Alice Robie Resnick, J.

The broad issue is whether the trial court abused its discretion in dismissing this declaratory judgment action without prejudice for appellant’s failure to join the State of Ohio, State Board of Education as a party.

The positions of the parties have shifted during the litigation. Appellee no longer advances any argument with respect to the architectural firm, arguing instead that the state board is the sole party with any interest in the procedures created under R.C. Chapter 3318. Appellant now concedes that the state is a necessary party, but maintains that appellee is also a necessary party under R.C. Chapters 153 and 3318. Also, what began as a successful motion to dismiss in accordance with Civ.R. 19(A) is now defended by appellee on the basis that Civ.R. 19 and other Civil Rules relating to the joinder or addition of parties are inapplicable to these proceedings. Thus, there are several questions that need to be addressed in order to determine the propriety of dismissal in this case.

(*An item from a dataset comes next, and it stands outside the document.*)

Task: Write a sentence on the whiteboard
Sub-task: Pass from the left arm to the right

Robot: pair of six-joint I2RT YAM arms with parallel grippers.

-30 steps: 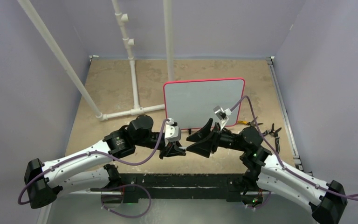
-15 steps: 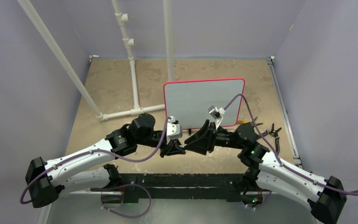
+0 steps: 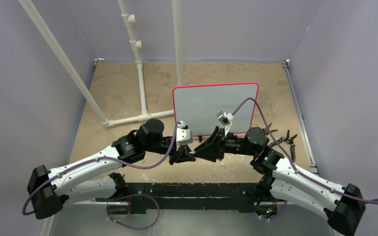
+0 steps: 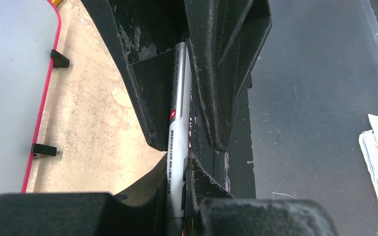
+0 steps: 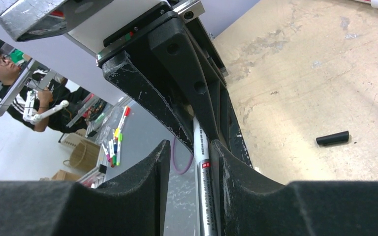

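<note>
The whiteboard [image 3: 211, 105] lies flat on the tan table beyond both grippers; its pink-red frame encloses a blank face, and no sentence shows on it. My left gripper [image 3: 191, 157] is shut on a silver marker [image 4: 177, 140], which sticks out toward the right gripper [image 3: 203, 149]. In the right wrist view the marker [image 5: 204, 187] rests against one of the right gripper's fingers [image 5: 236, 167], with a gap to the other, so the right gripper [image 5: 191, 147] stands open around it. The two grippers meet tip to tip just in front of the board's near edge [image 4: 34, 113].
A white pipe frame [image 3: 140, 73] stands at the back left of the table. Small black clips [image 3: 285, 137] lie near the right edge. A short black cap [image 5: 332, 138] lies on the table. Grey walls enclose three sides.
The right gripper has moved left onto the marker held by the left gripper, and its jaws have narrowed around it. The left arm has barely shifted.
</note>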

The first question is whether appellee has any interest in this litigation under R.C. Chapter 3318. Despite the lengthy arguments of the parties and amicus curiae, Ohio State Building and Construction Trades Council, AFL-CIO, this issue is easily resolved. “Under the provisions of Chapter 3318, Revised Code, * * * joinder of the [local school district] board and the superintendent should be made for a complete determination of the action.” State ex rel. Riley Constr. Co. *321v. E. Liverpool City School Dist. Bd. of Edn. (1967), 10 Ohio St.2d 25, 28, 39 O.O.2d 15, 17, 225 N.E.2d 246, 248-249.

The second question is whether joinder of the state board would render Belmont County an improper forum for this lawsuit. Since, appellee’s argument, which is that proper venue lies only in Franklin County, is based on the assertion that the state board is the only interested party, this question need not detain us long either.

Venue is clearly proper in Belmont County as to appellee under any of the provisions of Civ.R. 3(B)(1) — (6). Under Civ.R. 3(E), if venue is proper as to one defendant, it is proper as to all defendants. Thus, the joinder of the state board would not render Belmont County an improper forum, and the action is still properly venued in the Belmont County Court of Common Pleas despite the joinder of the state board.

The third question is whether, in an action for declaratory judgment in which it becomes apparent that not all interested persons have been made parties, the party seeking relief may join the absent party by amending its pleading.

Generally, a declaratory judgment action proceeds in accordance with the Ohio Rules of Civil Procedure, as does any civil action. Civ.R. 57 provides that “[t]he procedure for obtaining a declaratory judgment pursuant to Sections 2721.01 to 2721.15, inclusive, of the Revised Code, shall be in accordance with these rules.”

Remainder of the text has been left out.